§ **Activity**: Write out the data exactly, please, and omit the pictures.

:: Data section ::

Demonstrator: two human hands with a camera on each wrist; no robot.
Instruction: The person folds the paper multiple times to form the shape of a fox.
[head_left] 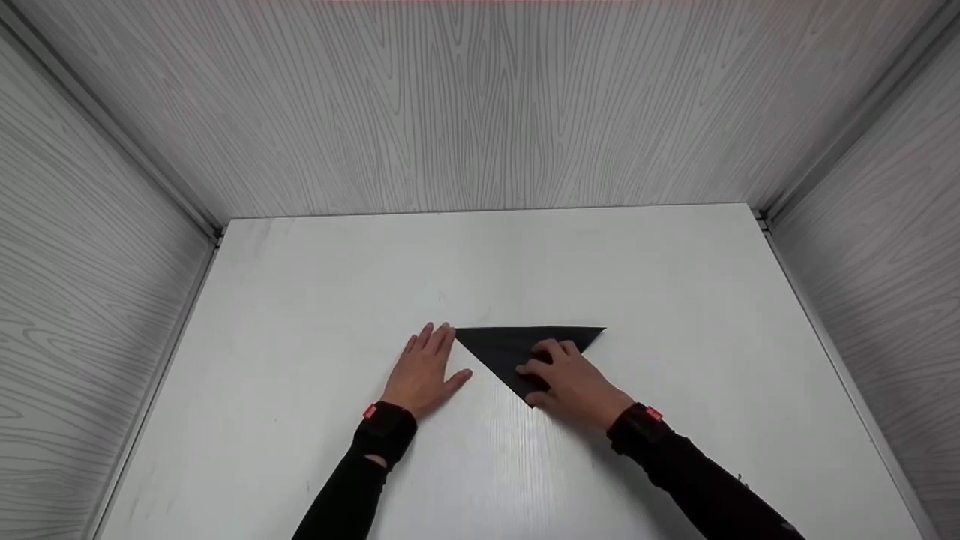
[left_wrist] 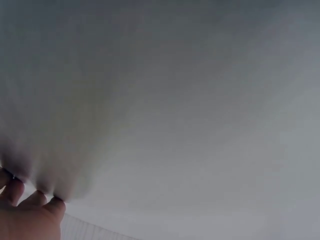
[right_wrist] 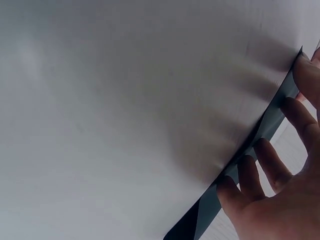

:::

§ **The answer**:
Demonstrator: two human hands with a camera on each wrist; no robot.
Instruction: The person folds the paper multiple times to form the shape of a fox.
[head_left] 
[left_wrist] 
[right_wrist] 

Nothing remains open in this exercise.